No need for state of calamity, say Boracay business, local execs
ILOILO CITY – There is no need to place the island-resort of Boracay in Aklan under a state of calamity, according to business owners and local officials.
Mayor Ciceron Cawaling of Malay town, which has jurisdiction over the island, said a declaration of a state calamity should have valid grounds based on requirements of law.
Most if not all of Boracay’s three villages should be in a calamity situation before the island could be placed under a state of calamity, said the mayor.
He pointed out that the reported deterioration of water quality was concentrated along the Bulabog beach area, which is opposite the long beach, the main area for swimming and water sports activities.
State of calamity
According to the Philippine Disaster Risk Reduction and Management Act (Republic Act 10121), a state of calamity is “a condition involving mass casualty and/or major damage to property, disruption of means of livelihoods, roads and normal way of life of people in the affected areas as a result of the occurrence of natural or human-induced hazard.”
“But if the President issues the declaration, we will follow especially if it is meant to hasten the clean up of illegal structures on the island,” Cawaling told the INQUIRER.
Acting Interior Secretary Eduardo Año earlier considered placing the island under a state of calamity and shut down establishments there in the wake of President Duterte’s order to Environment Secretary Roy Cimatu to clean up Boracay, descring it as a “cesspool.”
He explained that the declaration would fast track the government’s effort to rehabilitate the island.
Nenette Aguirre-Graf, president of the business group Boracay Foundation Inc. said business owners were getting confused with the direction of the crackdown on violators of environmental laws and regulations because of the pronouncements from various agencies of the government.
“Some officials say the island will be closed for 60 days while others say there will be no shutdown,” she said.
Graf said addressing the violations of environmental and building laws in Boracay may be done even without a calamity declaration since the business owners were cooperating with the national government agencies in correcting the violations.
“All of us want to fix Boracay and put everything in order,” she said.
The Philippine Chamber of Commerce and Industry-Boracay said “closing down Boracay is not the solution to the problems we have been dealing with for a while.”

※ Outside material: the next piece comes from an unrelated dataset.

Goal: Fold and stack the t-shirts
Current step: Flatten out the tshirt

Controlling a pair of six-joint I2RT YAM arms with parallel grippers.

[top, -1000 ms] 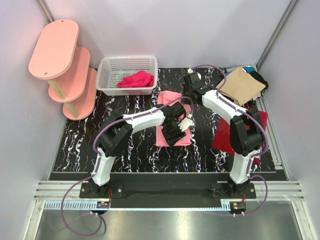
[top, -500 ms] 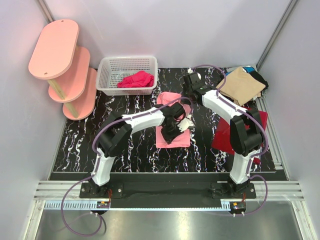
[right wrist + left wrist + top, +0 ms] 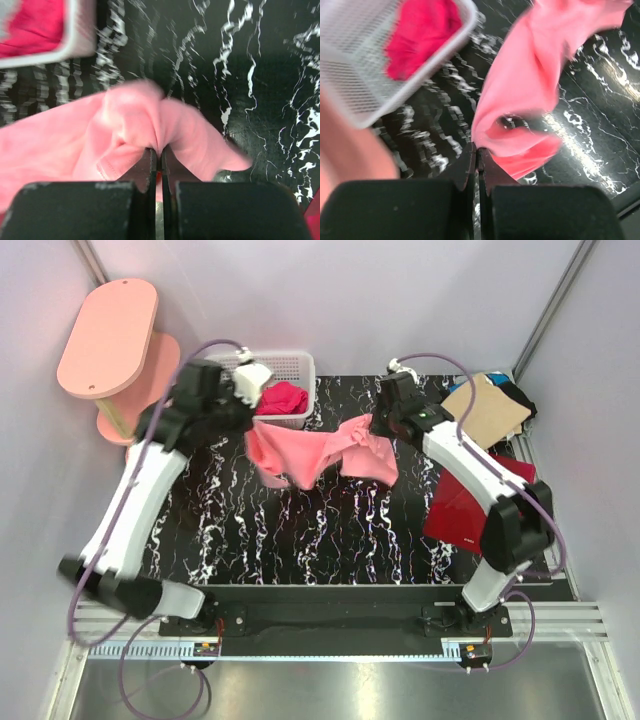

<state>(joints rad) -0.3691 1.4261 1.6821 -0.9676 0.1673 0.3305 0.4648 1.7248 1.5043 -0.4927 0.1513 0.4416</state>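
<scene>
The salmon-pink t-shirt [image 3: 320, 452] hangs stretched in the air between both grippers, above the black marbled table [image 3: 300, 530]. My left gripper [image 3: 250, 423] is shut on its left end, close to the basket; the cloth [image 3: 520, 85] trails from the closed jaws in the left wrist view. My right gripper [image 3: 375, 428] is shut on its right end; a bunched fold [image 3: 145, 125] sits pinched in the jaws. A tan shirt [image 3: 485, 410] and a black one [image 3: 518, 398] lie at the back right. A dark red shirt [image 3: 465, 505] lies at the right.
A white mesh basket [image 3: 300, 365] with a crimson cloth [image 3: 283, 398] stands at the back, right behind the left gripper. A pink three-tier shelf [image 3: 125, 370] stands at the far left. Grey walls close in the sides and back.
The left arm has swung up and far left from the table's middle, lifting the pink shirt off the table and stretching it out. The right gripper rose slightly with its end.
</scene>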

Labor leaders based in Negros Occidental also asked President Duterte not to close down Boracay because it would displace about 19,000 registered workers and their families and 11,000 informal sector workers.
The appeal was embodied in a resolution penned by Wennie Sancho, General Alliance of Workers Associations secretary general; and Hernane Braza, president of the Philippine Agricultural, Commercial and Industrial Workers Union-Trade Union of Congress of the Philippines.
Sancho said they were calling on other labor groups in Western Visayas to issue a similar manifesto.
“If the closure of Boracay is bad for business, it would be worse for the labor sector. We will hold collective actions against the closure of Boracay,” he added.